Фигль-Мигль - В Бога веруем
И вот наступила пушистая зима. Дни стали короткие, как спички, а ночи — ледяные, как купленный на улице апельсин. (А знаете, жалко, что апельсины продают теперь круглый год, утрачивается чувство смены сезонов. Когда Евгений — и Негодяев — и даже Мадам — и, может быть, вы, дорогой друг, — были маленькими, апельсины существовали в прочном ассоциативном ряду снег-елка-каникулы, и еще — черное утреннее небо в первый учебный день третьей четверти. О ненавистная третья четверть, ледяная, нескончаемая! Как жестоко и быстро она вытравливала из жизни острый и сладкий оранжевый запах каникул.)
Покатились сани зимы, неуклюжий дедовский возок зимних месяцев. Первый снег — пушистый, праздничный — быстро затерялся в растущих сугробах, потерял цвет: вот так собака белой масти, хамелеон северного города, постепенно приобретает тон грязных улиц, серого снега. Его ненавидишь, этот уже мертвый снег, но он всюду, он лезет белой гадостью — в глаза, колючим дробленым льдом — в уши, от него першит в горле. В этом снегу Евгений обрел свое будущее. Он извлек будущее из сугроба, как оброненную кем-то рукопись, и рукопись осталась в его владении.
об Аристиде Ивановиче
Будущее имело вид нелепого старика — маленького, скрюченного, сморщенного, с всклокоченными космами седых волос, в старом пальто — опрятном, но косо застегнутом — и со связкой книг, в которую старик вцепился мертвой хваткой и не выпустил даже тогда, когда Евгений поднимал его и отряхивал.

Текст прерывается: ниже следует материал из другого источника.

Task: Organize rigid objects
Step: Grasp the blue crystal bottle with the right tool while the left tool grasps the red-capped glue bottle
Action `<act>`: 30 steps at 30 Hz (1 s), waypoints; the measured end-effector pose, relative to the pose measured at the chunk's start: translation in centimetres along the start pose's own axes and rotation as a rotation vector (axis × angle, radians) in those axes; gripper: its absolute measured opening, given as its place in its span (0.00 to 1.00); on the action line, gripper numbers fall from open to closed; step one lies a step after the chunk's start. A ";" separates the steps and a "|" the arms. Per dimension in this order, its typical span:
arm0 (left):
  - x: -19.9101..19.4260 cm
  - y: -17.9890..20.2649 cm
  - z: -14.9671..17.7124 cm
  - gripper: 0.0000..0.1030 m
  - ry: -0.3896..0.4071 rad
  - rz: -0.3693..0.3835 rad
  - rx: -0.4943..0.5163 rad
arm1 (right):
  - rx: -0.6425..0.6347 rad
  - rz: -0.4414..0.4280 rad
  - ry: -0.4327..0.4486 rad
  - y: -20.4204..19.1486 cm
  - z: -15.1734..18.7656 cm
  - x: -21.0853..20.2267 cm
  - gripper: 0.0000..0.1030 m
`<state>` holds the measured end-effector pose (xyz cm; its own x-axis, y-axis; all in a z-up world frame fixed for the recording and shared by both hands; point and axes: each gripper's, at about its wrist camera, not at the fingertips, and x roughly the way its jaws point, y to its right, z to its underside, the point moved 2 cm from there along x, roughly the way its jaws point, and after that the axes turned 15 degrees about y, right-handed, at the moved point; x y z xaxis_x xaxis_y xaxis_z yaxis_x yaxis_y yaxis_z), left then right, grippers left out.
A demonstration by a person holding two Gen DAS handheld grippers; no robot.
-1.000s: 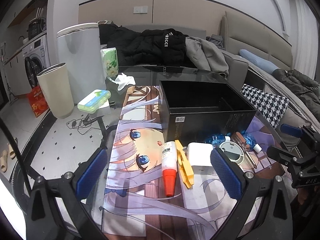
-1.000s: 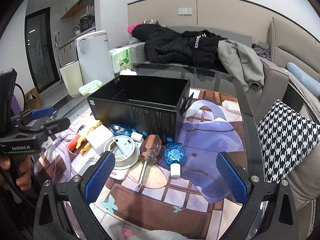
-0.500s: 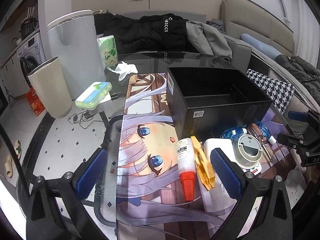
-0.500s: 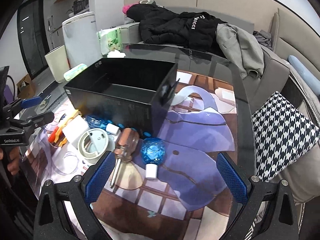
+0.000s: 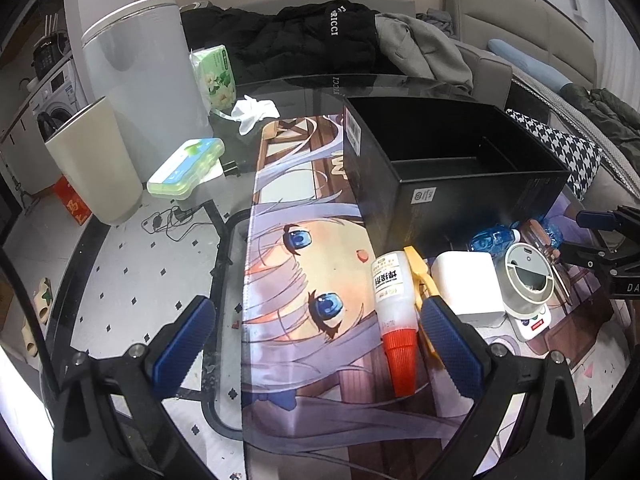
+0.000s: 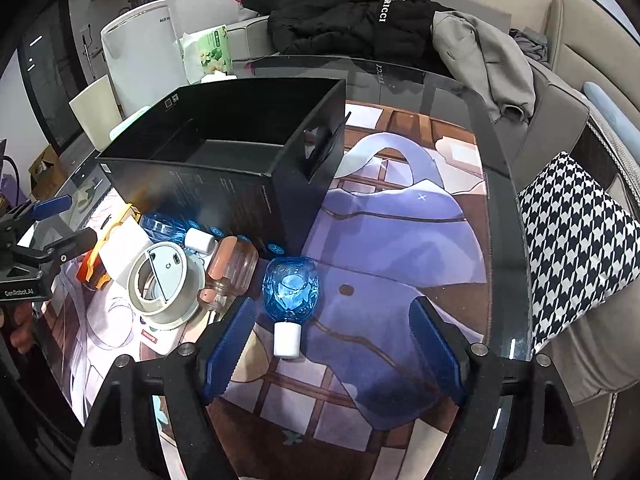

Евгений поставил свое приобретение на ноги, и тщательно отряхнул, и вынул куски снега из щели между воротником пальто и шарфом, и — посмотрев и подумав — застегнул пальто как положено. Старик молча пыхтел, тяжелая связка книг в его руке прыгала и раскачивалась. Брови — два седых клочка, вздыбленных и лихо загнутых, как крылья на картинке, как усы старого портрета, — придавали лицу выражение, не поймешь какое: то ли удивленное, то ли гневное. А где шапка? — спросил Евгений. Шапка благополучно нашлась в том же сугробе, Евгений и ее отряхнул. И водрузил — такой порыжелый пирожок из неизвестного материала. Шапки подобного фасона — но не качества — когда-то обильно украшали высокие трибуны, и почему-то всегда над ними кружил снег: наверное, так полагалось. А как они выглядят сейчас, трибуны? Прилично выглядят, в таком общеконсервативном стиле, не отличишь от всей Европы, если на лица не смотреть. А впрочем, какие лица… мы же видим их только на экране телевизора — как сквозь мутное стекло, гадательно.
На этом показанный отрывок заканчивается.